Nature curiosity: Why do birds migrate at night?
If you were planning a cross-country or cross-continent road trip, when would you plan to start your journey? Would you get up with the sun and head out at first light, or would you spend the day preparing and hit the road when the sun slips below the horizon?
Traveling by day may seem like a better choice for our road trips, but many of our migratory birds fly by night. In fact, most birds that migrate do so at night, according to the National Audubon Society. Why? Scientists haven't determined an exact reason, but nocturnal migration does provide some benefits.
The light from the moon and stars at night help migrating birds chart their course, and this is believed to be the primary reason many birds opt for night flight. Flight itself is also easier at night because the atmosphere is more stable, the Audubon Society reports. This is especially beneficial to small birds like warblers and other songbirds, which don't fly very rapidly and are aided by the calmer air. In addition, the cooler air may also help birds avoid overheating on such long flights, plus there's fewer predators out at night.
Migration is far from universal in the bird world, but thousands of species of birds rely on the strategy. Most birds in North America migrate to some extent between their summer breeding grounds and overwintering grounds, according to the National Audubon Society.

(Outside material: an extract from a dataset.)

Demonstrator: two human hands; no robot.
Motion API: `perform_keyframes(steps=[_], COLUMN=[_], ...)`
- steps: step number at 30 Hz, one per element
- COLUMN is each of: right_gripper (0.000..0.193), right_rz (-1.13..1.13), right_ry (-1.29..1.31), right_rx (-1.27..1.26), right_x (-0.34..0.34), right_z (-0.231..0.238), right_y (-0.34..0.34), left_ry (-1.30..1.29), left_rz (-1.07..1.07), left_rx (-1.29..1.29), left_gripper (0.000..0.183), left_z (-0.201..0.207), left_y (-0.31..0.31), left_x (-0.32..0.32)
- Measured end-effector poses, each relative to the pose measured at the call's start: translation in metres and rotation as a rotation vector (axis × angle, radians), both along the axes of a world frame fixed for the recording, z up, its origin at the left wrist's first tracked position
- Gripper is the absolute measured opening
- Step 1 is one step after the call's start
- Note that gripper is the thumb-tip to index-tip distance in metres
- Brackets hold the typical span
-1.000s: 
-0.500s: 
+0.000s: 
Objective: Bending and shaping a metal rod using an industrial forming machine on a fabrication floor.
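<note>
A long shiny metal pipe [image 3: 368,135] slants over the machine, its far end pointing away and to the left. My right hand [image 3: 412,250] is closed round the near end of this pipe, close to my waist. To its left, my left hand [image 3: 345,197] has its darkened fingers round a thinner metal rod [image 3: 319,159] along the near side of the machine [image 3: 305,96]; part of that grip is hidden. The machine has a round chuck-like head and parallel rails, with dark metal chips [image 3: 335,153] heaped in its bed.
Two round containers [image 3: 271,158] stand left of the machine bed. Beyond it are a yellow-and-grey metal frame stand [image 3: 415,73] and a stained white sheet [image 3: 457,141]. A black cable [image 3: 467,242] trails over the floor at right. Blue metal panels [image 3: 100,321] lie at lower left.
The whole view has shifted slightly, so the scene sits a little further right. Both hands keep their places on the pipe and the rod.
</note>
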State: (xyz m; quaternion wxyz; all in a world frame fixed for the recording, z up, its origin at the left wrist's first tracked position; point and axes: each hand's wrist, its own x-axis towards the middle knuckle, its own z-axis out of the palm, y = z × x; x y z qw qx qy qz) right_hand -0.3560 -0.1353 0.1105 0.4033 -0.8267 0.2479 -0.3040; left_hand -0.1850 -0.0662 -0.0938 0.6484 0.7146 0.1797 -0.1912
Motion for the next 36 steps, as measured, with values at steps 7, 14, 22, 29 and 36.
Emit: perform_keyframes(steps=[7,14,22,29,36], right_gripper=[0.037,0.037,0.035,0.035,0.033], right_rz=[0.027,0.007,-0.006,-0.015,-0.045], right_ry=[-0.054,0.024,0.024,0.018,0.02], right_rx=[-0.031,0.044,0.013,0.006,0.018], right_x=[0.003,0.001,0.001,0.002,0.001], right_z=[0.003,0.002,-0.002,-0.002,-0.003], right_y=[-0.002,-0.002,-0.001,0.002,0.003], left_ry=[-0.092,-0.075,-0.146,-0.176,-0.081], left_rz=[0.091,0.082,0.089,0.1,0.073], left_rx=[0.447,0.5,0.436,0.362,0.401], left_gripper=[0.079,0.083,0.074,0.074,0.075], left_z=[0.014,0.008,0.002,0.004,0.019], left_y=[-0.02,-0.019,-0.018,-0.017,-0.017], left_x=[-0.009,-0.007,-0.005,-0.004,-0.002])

Most land-based birds migrate at night, including cuckoos, flycatchers, orioles, sparrows, thrushes, warblers and vireos, reports Colby College. Birds that migrate during the day include falcons, hawks, hummingbirds, pelicans, swallows and swifts. What these daytime migrants have in common is that they are all strong flyers and can easily adapt and take advantage of the thermal air currents that are more common during the day.
No matter what time of day they do it, these journeys can be impressive. Some birds log tens of thousands of miles a year migrating. Take the Arctic tern. They fly back and forth between their breeding grounds in the Arctic and their wintering grounds in Antarctica, a round trip of more than 49,700 miles, according to the Audubon Society. Over the course of their lives, which can be 30 years or more, Arctic terns can migrate a distance equivalent to three trips to the moon and back!

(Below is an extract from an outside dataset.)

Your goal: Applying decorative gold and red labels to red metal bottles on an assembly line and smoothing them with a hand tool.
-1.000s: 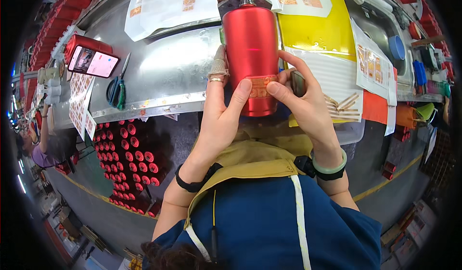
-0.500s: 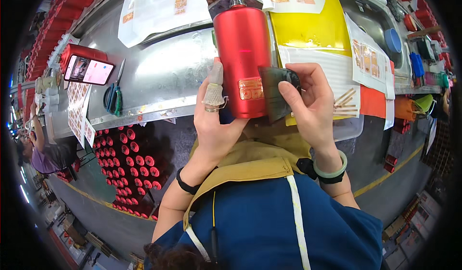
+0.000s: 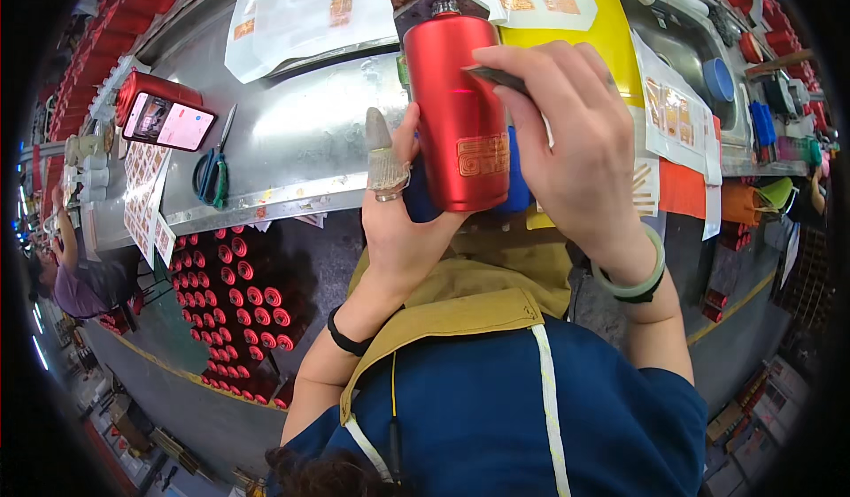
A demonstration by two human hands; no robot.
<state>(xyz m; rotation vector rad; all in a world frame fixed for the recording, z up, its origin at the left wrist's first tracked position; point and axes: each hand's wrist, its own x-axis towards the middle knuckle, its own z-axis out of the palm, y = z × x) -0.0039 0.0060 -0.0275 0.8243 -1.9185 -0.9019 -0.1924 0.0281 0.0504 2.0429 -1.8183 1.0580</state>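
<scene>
A glossy red bottle (image 3: 452, 81) lies with its neck at a metal fixture (image 3: 447, 3) and its base toward me. A gold patterned decal (image 3: 482, 156) sits near the base. My left hand (image 3: 398, 222) is closed about the base end, thumb at the bottom and fingers along the left side; one finger wears a whitish cover (image 3: 387, 169). My right hand (image 3: 571, 134) pinches a dark, flat scraper (image 3: 500, 79), seen nearly edge-on over the bottle's right side. Whether the scraper touches the bottle, I cannot tell.
On the metal bench (image 3: 301, 116) lie scissors (image 3: 212, 169), a propped phone (image 3: 168, 122) and decal sheets (image 3: 142, 196). A yellow sheet (image 3: 611, 54) lies to the right, near a sink with a blue bowl (image 3: 719, 78). Several red bottles (image 3: 235, 298) stand below left. A person (image 3: 88, 280) is at far left.
My right hand has lifted the scraper from beside the decal toward the bottle's upper right side and turned it edge-on. The decal now sits further right on the bottle.
</scene>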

Ruby-throated hummingbirds log thousands of miles on migration, and some will fly nonstop for more than 500 miles as they cross the Gulf of Mexico, Journey North reports. Not all hummingbirds choose this route over water, however. Some will make a longer flight following the coastline to reach their wintering grounds in Mexico and Central America.
The world-record holder for longest nonstop flight is the bar-tailed godwit, which can fly almost 7,000 miles without a break, according to the National Audubon Society. The trip takes about eight days, and they don't stop to eat or to rest during the flight.
No matter how far they are traveling or what time of day they are flying, migration is a dangerous journey, and many birds don't survive these arduous trips. Sometimes harsh weather conditions along the way cause birds to perish, but human activity also contributes to the danger of these long-distance flights. As many as 1 billion birds in the United States alone die each year as a result of window strikes, the National Audubon Society reports.
You can help migrating birds safely complete their journeys by making your windows more visible to birds by placing decals, translucent tape or ultraviolet stickers on your windows, the National Audubon Society advises. An even easier way to help the birds is by turning off your lights at night. Artificial light can confuse or disorient birds in flight, so turning off any unnecessary lights between dusk and dawn makes the trip a little easier for them. In addition to making it less likely they will fly into windows, this helps them save energy because the lights can draw the birds off course, making the journey even more difficult for them to complete.